*TASK TO COMPLETE:* Some entries follow. Reproduce exactly the lines starting at the one with "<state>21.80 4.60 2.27" and stopping after the one with "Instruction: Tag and".

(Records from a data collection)
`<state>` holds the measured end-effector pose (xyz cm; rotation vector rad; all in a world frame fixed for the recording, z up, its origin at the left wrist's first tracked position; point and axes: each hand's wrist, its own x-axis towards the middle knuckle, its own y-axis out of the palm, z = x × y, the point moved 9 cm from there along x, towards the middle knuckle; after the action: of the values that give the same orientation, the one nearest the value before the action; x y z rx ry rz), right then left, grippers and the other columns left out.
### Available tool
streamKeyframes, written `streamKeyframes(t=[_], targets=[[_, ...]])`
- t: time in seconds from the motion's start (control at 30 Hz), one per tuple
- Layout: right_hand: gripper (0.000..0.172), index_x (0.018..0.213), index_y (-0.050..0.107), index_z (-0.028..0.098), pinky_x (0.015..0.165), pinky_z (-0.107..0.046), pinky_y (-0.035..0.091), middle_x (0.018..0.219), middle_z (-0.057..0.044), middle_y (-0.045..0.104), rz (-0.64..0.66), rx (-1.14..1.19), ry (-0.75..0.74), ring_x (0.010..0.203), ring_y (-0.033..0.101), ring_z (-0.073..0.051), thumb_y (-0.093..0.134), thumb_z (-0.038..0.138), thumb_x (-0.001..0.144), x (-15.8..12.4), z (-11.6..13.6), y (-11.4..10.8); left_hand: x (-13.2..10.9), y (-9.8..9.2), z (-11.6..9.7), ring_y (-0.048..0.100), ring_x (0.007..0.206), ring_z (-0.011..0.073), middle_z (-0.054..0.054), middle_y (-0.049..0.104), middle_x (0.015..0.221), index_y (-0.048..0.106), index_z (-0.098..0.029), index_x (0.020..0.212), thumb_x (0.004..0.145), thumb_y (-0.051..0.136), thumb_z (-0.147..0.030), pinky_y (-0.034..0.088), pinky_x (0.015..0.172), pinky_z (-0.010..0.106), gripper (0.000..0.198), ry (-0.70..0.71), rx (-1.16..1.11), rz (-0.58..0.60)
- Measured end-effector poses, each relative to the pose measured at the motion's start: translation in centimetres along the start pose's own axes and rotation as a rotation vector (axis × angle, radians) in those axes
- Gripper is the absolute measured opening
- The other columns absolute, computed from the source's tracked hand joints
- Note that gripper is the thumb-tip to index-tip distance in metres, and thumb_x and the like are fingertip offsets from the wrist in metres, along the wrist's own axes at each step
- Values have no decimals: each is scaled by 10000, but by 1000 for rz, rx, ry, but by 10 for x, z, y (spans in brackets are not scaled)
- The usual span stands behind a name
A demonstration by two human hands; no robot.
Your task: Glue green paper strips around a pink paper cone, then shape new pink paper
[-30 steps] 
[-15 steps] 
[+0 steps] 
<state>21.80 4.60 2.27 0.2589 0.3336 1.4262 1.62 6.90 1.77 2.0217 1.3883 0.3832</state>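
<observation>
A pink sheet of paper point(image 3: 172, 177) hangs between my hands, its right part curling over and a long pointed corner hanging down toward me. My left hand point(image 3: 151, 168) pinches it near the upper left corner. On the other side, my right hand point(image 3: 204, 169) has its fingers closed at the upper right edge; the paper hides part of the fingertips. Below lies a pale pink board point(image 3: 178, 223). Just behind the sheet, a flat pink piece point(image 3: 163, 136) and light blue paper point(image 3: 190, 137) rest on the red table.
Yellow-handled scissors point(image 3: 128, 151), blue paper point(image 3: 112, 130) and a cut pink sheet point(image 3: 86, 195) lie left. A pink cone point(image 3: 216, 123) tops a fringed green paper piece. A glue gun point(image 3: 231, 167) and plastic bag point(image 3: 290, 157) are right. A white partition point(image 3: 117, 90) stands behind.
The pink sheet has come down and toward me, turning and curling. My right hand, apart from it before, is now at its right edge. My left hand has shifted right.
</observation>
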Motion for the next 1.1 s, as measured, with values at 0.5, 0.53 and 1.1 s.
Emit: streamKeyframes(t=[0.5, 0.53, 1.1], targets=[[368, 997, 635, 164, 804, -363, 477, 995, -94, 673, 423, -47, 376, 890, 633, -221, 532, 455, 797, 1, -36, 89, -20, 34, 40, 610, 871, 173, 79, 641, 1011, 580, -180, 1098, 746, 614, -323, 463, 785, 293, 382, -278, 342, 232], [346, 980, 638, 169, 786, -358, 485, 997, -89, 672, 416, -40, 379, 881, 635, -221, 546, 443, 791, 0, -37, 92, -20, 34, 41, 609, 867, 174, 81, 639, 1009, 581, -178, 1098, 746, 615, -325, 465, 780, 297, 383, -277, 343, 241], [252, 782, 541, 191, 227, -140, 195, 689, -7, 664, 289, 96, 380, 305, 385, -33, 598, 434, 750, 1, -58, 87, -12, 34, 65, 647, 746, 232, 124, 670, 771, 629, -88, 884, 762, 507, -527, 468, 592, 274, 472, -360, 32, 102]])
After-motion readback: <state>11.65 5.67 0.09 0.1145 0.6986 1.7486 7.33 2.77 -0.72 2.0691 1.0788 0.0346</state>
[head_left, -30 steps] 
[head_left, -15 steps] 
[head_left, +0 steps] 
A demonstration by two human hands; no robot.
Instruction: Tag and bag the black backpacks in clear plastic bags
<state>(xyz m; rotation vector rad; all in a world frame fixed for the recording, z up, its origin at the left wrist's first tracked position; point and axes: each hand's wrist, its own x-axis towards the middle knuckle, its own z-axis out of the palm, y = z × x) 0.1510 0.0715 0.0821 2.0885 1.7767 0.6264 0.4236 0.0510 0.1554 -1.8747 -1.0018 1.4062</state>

*REPLY:*
<state>21.80 4.60 2.27 0.2589 0.3336 1.4262 1.62 6.90 1.77 2.0217 1.3883 0.3832</state>
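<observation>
A pink sheet of paper point(image 3: 172, 177) hangs between my hands, its right part curling over and a long pointed corner hanging down toward me. My left hand point(image 3: 151, 168) pinches it near the upper left corner. On the other side, my right hand point(image 3: 204, 169) has its fingers closed at the upper right edge; the paper hides part of the fingertips. Below lies a pale pink board point(image 3: 178, 223). Just behind the sheet, a flat pink piece point(image 3: 163, 136) and light blue paper point(image 3: 190, 137) rest on the red table.
Yellow-handled scissors point(image 3: 128, 151), blue paper point(image 3: 112, 130) and a cut pink sheet point(image 3: 86, 195) lie left. A pink cone point(image 3: 216, 123) tops a fringed green paper piece. A glue gun point(image 3: 231, 167) and plastic bag point(image 3: 290, 157) are right. A white partition point(image 3: 117, 90) stands behind.
The pink sheet has come down and toward me, turning and curling. My right hand, apart from it before, is now at its right edge. My left hand has shifted right.
</observation>
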Motion for the next 1.1 s, as measured, with values at 0.5, 0.53 and 1.1 s.
Emit: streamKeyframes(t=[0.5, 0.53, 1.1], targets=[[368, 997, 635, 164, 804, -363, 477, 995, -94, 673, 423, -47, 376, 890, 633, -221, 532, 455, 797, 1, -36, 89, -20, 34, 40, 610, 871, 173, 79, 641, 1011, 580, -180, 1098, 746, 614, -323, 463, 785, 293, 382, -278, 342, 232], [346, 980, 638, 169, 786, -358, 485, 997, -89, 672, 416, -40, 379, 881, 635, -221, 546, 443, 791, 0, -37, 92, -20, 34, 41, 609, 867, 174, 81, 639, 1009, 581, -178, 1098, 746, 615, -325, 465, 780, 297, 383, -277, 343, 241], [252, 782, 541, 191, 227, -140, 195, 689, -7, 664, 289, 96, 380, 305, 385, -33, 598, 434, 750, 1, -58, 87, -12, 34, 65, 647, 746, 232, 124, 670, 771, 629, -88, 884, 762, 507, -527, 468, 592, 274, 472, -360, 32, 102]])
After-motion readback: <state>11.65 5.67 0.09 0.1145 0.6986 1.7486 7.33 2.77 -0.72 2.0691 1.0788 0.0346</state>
[head_left, -30 steps] 
[head_left, -15 steps] 
[head_left, +0 steps] 
A demonstration by two human hands; no robot.
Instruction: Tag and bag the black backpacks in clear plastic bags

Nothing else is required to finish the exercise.